Wer schweigt, stimmt zu!

– Warum schweigt Europa zu den Angriffen auf Kurdinnen und Kurden in der Türkei?

Im Vorfeld der Parlamentswahlen eskaliert die AKP-Regierung den Krieg und die Angriffe gegen Kurdinnen und Kurden in der Türkei. Menschenrechtsorganisationen berichten, dass in allen Teilen des Landes Razzien und Verhaftungswellen gegen kurdische PolitikerInnen und AktivistInnen sowie UnterstützerInnen des Wahlbündnisses „Block für Arbeit, Demokratie und Freiheit“ andauern. Im Zuge von Massenprotesten der kurdischen Bevölkerung war der Hohe Wahlrat der Türkei gezwungen gewesen, seine anti-demokratische Entscheidung, die KandidatInnen des Wahlblocks von den Wahlen auszuschließen, wieder rückgängig zu machen. Demgegenüber wurden allein in den Tagen zwischen dem 24. März und dem 11. Mai 2011 mindestens 2.506 Personen verhaftet; unter ihnen befinden sich auch Kinder und Jugendliche sowie Frauen im Alter von bis zu 70 Jahren. Während die Gefängnisse überfüllt sind, kommen täglich neue Festnahmen hinzu. Die kurdischen Gebiete befinden sich defacto im Ausnahmezustand.

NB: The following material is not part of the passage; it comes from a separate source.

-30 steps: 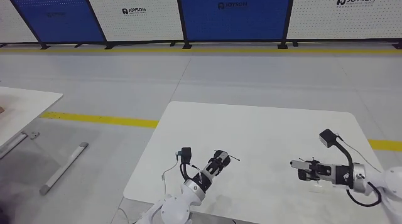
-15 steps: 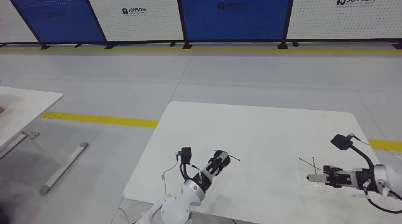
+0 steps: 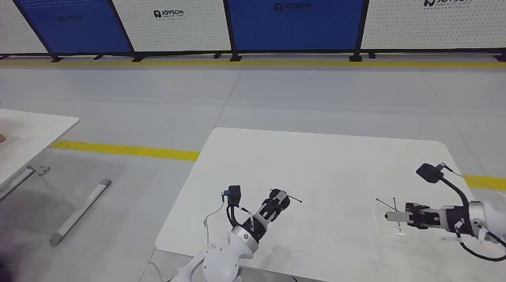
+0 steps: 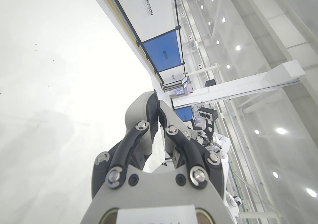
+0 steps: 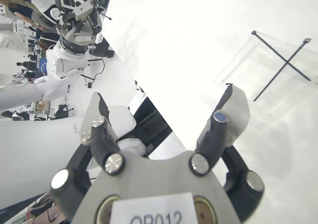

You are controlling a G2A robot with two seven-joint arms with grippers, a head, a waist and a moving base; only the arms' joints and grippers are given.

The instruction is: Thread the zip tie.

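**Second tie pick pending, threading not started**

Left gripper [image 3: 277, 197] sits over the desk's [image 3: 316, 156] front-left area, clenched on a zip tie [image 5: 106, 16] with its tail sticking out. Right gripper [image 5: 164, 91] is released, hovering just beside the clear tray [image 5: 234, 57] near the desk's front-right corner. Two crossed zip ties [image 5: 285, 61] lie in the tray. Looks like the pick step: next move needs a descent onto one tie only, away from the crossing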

Obwohl die kurdischen Volksverteidigungskräfte seit August 2010 eine Defensivposition eingenommen haben, um Initiativen für einen Dialog zum Frieden zu unterstützen, weitet die türkische Armee ihre Militäroperationen unter Einsatz von schweren Waffen, Helikoptern und Giftgas in den kurdischen Gebieten aus. Seitdem wurden Dutzende Guerillas von Soldaten getötet, ihre Leichen geschändet, die Augen ausgestochen, Ohren bzw. Nase abgeschnitten. Nachdem das türkische Militär bei seinen Angriffen zwischen dem 12. und 14. Mai 2011 die Grenze in den Irak überschritten und erneut 12 Guerillakämpfer getötet hatte, gingen zehntausende DorfbewohnerInnen in das Gefechtsgebiet, um die Leichname begraben zu können. Auch sie wurden durch das Militär und Polizei mit Schusswaffen angegriffen.

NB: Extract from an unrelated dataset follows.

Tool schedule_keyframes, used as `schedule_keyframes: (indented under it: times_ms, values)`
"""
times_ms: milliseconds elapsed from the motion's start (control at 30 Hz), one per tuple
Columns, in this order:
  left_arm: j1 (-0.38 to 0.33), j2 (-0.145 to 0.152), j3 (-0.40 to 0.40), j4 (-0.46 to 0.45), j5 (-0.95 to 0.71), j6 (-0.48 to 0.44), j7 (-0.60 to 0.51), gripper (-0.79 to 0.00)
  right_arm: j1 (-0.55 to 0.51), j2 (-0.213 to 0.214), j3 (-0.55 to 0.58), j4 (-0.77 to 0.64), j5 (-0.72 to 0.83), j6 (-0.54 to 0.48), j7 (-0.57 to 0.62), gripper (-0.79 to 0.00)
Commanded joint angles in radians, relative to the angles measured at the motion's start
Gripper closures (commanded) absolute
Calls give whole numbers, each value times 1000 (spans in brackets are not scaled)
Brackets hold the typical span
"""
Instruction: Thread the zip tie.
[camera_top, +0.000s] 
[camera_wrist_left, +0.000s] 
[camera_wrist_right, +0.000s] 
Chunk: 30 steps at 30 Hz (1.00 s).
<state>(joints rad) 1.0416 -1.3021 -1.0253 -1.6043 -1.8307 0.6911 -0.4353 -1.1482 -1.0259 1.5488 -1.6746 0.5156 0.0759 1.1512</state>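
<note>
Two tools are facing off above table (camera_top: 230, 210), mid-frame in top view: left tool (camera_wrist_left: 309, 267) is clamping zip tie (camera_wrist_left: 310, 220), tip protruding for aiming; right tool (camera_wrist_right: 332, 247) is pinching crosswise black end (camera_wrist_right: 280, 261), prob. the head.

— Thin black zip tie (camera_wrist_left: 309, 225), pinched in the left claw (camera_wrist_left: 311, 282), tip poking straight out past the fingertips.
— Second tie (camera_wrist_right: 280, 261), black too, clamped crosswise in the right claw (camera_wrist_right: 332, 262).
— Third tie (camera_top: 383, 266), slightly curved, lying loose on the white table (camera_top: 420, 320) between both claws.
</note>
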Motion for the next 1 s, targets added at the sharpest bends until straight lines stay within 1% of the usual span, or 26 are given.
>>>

Insbesondere Aktivistinnen der kurdischen Frauenbewegung, Bürgermeisterinnen sowie Parlamentsabgeordnete der Friedens- und Demokratiepartei BDT, die gemeinsam mit der kurdischen Bevölkerung für ihr Recht auf Bildung in der kurdischen Muttersprache, für ihre Freiheit als Frauen und die Lösung der kurdischen Frage demonstrieren, werden durch staatliche Organe angegriffen, verfolgt und inhaftiert. So wurde die BDP-Abgeordnete Sevahir Bayindir bei einem Polizeiangriff auf eine Friedensdemonstration in Silopi am 3.6.2010 so schwer am Bein verletzt, dass sie seitdem gehbehindert ist. Eine weitere kurdische Abgeordnete, Ayla Akat Ata, wurde am 21.4.2011 nach einer Presseerklärung im Rahmen der Zeltaktion für eine demokratische Lösung in Batman von der Polizei gezielt mit einer Gasbombe angegriffen und verletzt. Auch bei ihr besteht die Gefahr, dass sie bleibende körperliche Schäden davonträgt.

In allen kurdischen Städten und Dörfern protestiert die Bevölkerung seit Tagen ununterbrochen gegen die Angriffe der AKP-Regierung und für Anerkennung ihrer demokratischen Rechte. Obwohl die kurdische Bevölkerung und ihre gewählten VertreterInnen hierbei schweren Menschenrechtsverletzungen ausgesetzt sind, schweigt die Mehrheit der europäischen Medien und PolitikerInnen bislang zu diesen Vorfällen. Deshalb wendet sich das Kurdische Frauenbüro für Frieden CENI e.V. mit diesem Aufruf an die Öffentlichkeit: Lasst uns gemeinsam das Schweigen brechen!

Die Wahlen in der Türkei, von denen ein wichtiges Signal für eine demokratische Lösung der kurdischen Frage ausgehen kann, dürfen nicht durch staatliche Repression oder Wahlbetrug manipuliert werden!

Düsseldorf, 19. Mai 2011

Ceni -Kurdisches Frauenbüro für Frieden e.V.